- **Exercise requirements**: If a line appears in the data below, it must appear in your answer exactly as given.

- **Excerpted records**:
******
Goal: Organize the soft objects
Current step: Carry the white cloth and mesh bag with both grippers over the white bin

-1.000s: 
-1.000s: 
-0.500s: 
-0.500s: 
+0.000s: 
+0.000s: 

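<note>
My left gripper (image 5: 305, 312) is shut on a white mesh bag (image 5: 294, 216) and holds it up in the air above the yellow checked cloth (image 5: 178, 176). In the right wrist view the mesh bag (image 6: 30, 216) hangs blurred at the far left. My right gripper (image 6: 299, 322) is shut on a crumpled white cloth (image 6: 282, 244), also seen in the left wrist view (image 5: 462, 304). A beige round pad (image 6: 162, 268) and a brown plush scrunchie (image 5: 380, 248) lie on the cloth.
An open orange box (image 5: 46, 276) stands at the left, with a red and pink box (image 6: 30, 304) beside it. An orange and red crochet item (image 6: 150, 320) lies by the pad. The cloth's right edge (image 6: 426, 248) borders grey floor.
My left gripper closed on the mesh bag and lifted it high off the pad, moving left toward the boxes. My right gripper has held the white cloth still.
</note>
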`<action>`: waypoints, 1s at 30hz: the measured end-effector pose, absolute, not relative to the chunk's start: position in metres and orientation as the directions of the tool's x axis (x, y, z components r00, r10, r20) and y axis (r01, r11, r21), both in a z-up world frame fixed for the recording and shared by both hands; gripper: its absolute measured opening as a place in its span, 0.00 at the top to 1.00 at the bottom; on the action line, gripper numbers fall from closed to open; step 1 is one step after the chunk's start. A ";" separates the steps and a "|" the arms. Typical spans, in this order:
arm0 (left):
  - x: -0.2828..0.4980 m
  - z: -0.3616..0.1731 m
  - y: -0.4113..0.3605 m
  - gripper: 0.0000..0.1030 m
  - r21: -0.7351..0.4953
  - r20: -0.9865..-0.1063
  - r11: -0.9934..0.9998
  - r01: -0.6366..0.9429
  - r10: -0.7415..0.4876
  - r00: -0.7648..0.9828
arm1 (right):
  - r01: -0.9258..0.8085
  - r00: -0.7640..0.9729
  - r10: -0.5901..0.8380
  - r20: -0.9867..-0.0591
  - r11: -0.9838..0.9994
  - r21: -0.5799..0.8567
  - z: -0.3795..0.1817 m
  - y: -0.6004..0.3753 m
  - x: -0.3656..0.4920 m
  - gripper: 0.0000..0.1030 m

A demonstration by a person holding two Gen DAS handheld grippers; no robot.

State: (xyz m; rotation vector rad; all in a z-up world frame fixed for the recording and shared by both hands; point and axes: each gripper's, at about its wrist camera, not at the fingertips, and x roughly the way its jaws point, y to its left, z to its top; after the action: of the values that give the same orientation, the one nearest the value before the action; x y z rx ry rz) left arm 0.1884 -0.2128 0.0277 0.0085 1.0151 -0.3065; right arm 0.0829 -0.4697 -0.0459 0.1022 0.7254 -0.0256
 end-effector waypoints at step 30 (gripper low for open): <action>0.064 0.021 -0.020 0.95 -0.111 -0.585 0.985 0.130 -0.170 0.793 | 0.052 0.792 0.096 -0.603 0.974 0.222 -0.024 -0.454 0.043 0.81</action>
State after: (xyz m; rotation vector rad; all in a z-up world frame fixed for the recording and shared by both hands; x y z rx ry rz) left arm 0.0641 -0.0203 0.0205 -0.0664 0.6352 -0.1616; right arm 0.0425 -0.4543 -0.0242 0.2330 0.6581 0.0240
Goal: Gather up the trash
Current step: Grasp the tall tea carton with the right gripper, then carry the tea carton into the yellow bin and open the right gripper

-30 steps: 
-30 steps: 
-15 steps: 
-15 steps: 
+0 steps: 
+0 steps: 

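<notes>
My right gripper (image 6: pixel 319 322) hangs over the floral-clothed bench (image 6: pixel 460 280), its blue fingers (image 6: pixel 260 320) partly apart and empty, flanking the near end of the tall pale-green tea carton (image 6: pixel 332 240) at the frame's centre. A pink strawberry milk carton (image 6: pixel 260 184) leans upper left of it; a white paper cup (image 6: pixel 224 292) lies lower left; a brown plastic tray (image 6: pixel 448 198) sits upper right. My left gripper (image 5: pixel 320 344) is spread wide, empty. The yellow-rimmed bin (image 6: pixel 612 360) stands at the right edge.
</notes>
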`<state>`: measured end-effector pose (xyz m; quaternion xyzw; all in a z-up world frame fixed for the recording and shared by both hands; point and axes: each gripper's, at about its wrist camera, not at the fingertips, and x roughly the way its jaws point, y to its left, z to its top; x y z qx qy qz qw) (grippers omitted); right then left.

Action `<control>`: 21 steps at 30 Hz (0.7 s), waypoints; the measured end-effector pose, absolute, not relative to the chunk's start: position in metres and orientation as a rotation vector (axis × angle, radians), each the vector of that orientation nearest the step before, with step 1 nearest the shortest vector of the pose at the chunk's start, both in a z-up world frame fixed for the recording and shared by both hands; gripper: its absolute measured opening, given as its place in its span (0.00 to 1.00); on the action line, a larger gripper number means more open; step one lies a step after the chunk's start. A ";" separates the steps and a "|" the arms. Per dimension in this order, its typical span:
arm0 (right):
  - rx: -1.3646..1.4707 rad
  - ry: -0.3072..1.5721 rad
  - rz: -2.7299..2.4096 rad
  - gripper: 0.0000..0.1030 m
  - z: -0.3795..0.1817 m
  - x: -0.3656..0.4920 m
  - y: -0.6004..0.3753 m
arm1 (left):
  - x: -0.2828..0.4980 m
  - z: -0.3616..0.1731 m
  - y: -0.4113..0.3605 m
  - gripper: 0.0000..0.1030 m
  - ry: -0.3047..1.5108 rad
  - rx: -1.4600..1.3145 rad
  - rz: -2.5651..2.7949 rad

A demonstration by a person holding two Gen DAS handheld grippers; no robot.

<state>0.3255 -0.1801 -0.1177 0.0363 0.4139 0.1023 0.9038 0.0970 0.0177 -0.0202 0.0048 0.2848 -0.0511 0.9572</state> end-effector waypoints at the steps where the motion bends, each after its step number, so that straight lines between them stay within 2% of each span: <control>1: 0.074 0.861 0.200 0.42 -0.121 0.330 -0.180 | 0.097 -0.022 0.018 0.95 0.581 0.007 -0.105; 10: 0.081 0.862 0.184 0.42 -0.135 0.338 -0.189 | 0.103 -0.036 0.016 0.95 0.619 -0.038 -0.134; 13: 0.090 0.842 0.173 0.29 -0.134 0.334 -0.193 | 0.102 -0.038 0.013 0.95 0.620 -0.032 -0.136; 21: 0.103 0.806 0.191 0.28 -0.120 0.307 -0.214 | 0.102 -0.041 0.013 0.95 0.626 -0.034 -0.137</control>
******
- **Solution to the problem**:
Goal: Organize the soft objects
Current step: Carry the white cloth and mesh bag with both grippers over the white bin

-1.000s: 
-1.000s: 
-0.500s: 
-0.500s: 
+0.000s: 
+0.000s: 

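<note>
My left gripper (image 5: 305, 312) is shut on a white mesh bag (image 5: 294, 216) and holds it up in the air above the yellow checked cloth (image 5: 178, 176). In the right wrist view the mesh bag (image 6: 30, 216) hangs blurred at the far left. My right gripper (image 6: 299, 322) is shut on a crumpled white cloth (image 6: 282, 244), also seen in the left wrist view (image 5: 462, 304). A beige round pad (image 6: 162, 268) and a brown plush scrunchie (image 5: 380, 248) lie on the cloth.
An open orange box (image 5: 46, 276) stands at the left, with a red and pink box (image 6: 30, 304) beside it. An orange and red crochet item (image 6: 150, 320) lies by the pad. The cloth's right edge (image 6: 426, 248) borders grey floor.
My left gripper closed on the mesh bag and lifted it high off the pad, moving left toward the boxes. My right gripper has held the white cloth still.
</note>
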`<action>`: waypoints, 1s at 30hz: the measured end-effector pose, absolute, not relative to the chunk's start: position in metres and orientation as the directions of the tool's x axis (x, y, z components r00, r10, r20) and y axis (r01, r11, r21), both in a z-up world frame fixed for the recording and shared by both hands; gripper: its absolute measured opening as a place in its span, 0.00 at the top to 1.00 at the bottom; on the action line, gripper numbers fall from closed to open; step 1 is one step after the chunk's start. A ";" separates the steps and a "|" the arms. Typical spans, in this order:
arm0 (left):
  - x: -0.2828..0.4980 m
  - z: -0.3616..0.1731 m
  - y: -0.4113..0.3605 m
  - gripper: 0.0000..0.1030 m
  - r21: -0.7351..0.4953
  - r20: -0.9865..-0.1063
  - r11: -0.9934..0.9998
  - r01: -0.6366..0.9429
  - r10: -0.7415..0.4876
  - r00: -0.7648..0.9828
arm1 (right):
  - r01: -0.9258..0.8085
  - r00: -0.7640..0.9729
  - r10: -0.5901..0.8380
  - r20: -0.9867..-0.0591
  - r11: -0.9838..0.9994
  - r21: -0.5799..0.8567
  - z: -0.3795..0.1817 m
  - y: -0.6004..0.3753 m
  - x: -0.3656..0.4920 m
  - gripper: 0.0000..0.1030 m

A demonstration by a person holding two Gen DAS handheld grippers; no robot.

State: (xyz m; rotation vector rad; all in a z-up world frame fixed for the recording and shared by both hands; point and axes: each gripper's, at about its wrist camera, not at the fingertips, and x roughly the way its jaws point, y to its left, z to its top; after the action: of the values that give the same orientation, the one nearest the value before the action; x y z rx ry rz) left arm 0.1884 -0.2128 0.0277 0.0085 1.0151 -0.3065; right arm 0.0829 -0.4697 -0.0459 0.1022 0.7254 -0.0256
 end-effector waypoints at step 30 (gripper low for open): <action>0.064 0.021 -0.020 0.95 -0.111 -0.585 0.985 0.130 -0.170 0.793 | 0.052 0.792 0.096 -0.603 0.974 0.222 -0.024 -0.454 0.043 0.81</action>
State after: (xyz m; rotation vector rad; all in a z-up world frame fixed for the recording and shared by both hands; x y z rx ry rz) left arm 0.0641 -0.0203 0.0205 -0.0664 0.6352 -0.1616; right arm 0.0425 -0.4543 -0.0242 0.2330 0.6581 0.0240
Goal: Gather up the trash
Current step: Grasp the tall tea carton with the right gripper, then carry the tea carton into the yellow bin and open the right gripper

-30 steps: 
-30 steps: 
-15 steps: 
-15 steps: 
+0 steps: 
+0 steps: 

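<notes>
My right gripper (image 6: pixel 319 322) hangs over the floral-clothed bench (image 6: pixel 460 280), its blue fingers (image 6: pixel 260 320) partly apart and empty, flanking the near end of the tall pale-green tea carton (image 6: pixel 332 240) at the frame's centre. A pink strawberry milk carton (image 6: pixel 260 184) leans upper left of it; a white paper cup (image 6: pixel 224 292) lies lower left; a brown plastic tray (image 6: pixel 448 198) sits upper right. My left gripper (image 5: pixel 320 344) is spread wide, empty. The yellow-rimmed bin (image 6: pixel 612 360) stands at the right edge.
</notes>
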`<state>`: measured end-effector pose (xyz m; quaternion xyzw; all in a z-up world frame fixed for the recording and shared by both hands; point and axes: each gripper's, at about its wrist camera, not at the fingertips, and x roughly the way its jaws point, y to its left, z to its top; x y z qx qy qz qw) (grippers omitted); right then left.

Action `<control>`: 21 steps at 30 Hz (0.7 s), waypoints; the measured end-effector pose, absolute, not relative to the chunk's start: position in metres and orientation as a rotation vector (axis × angle, radians), each the vector of that orientation nearest the step before, with step 1 nearest the shortest vector of the pose at the chunk's start, both in a z-up world frame fixed for the recording and shared by both hands; gripper: its absolute measured opening, given as its place in its span (0.00 to 1.00); on the action line, a larger gripper number means more open; step one lies a step after the chunk's start. A ";" separates the steps and a "|" the arms. Per dimension in this order, its typical span:
arm0 (right):
  - rx: -1.3646..1.4707 rad
  - ry: -0.3072..1.5721 rad
  - rz: -2.7299..2.4096 rad
  - gripper: 0.0000..0.1030 m
  - z: -0.3795..0.1817 m
  - x: -0.3656..0.4920 m
  - y: -0.6004..0.3753 m
arm1 (left):
  - x: -0.2828..0.4980 m
  - z: -0.3616..0.1731 m
  - y: -0.4113..0.3605 m
  - gripper: 0.0000..0.1030 m
  - ry: -0.3047..1.5108 rad
  - rx: -1.4600..1.3145 rad
  - rz: -2.5651..2.7949 rad

A demonstration by a person holding two Gen DAS handheld grippers; no robot.

<state>0.3255 -0.1801 -0.1177 0.0363 0.4139 0.1023 0.9038 0.0970 0.0177 -0.0202 0.0048 0.2848 -0.0511 0.9572</state> end-effector waypoints at the steps where the motion bends, each after its step number, so that straight lines between them stay within 2% of each span: <control>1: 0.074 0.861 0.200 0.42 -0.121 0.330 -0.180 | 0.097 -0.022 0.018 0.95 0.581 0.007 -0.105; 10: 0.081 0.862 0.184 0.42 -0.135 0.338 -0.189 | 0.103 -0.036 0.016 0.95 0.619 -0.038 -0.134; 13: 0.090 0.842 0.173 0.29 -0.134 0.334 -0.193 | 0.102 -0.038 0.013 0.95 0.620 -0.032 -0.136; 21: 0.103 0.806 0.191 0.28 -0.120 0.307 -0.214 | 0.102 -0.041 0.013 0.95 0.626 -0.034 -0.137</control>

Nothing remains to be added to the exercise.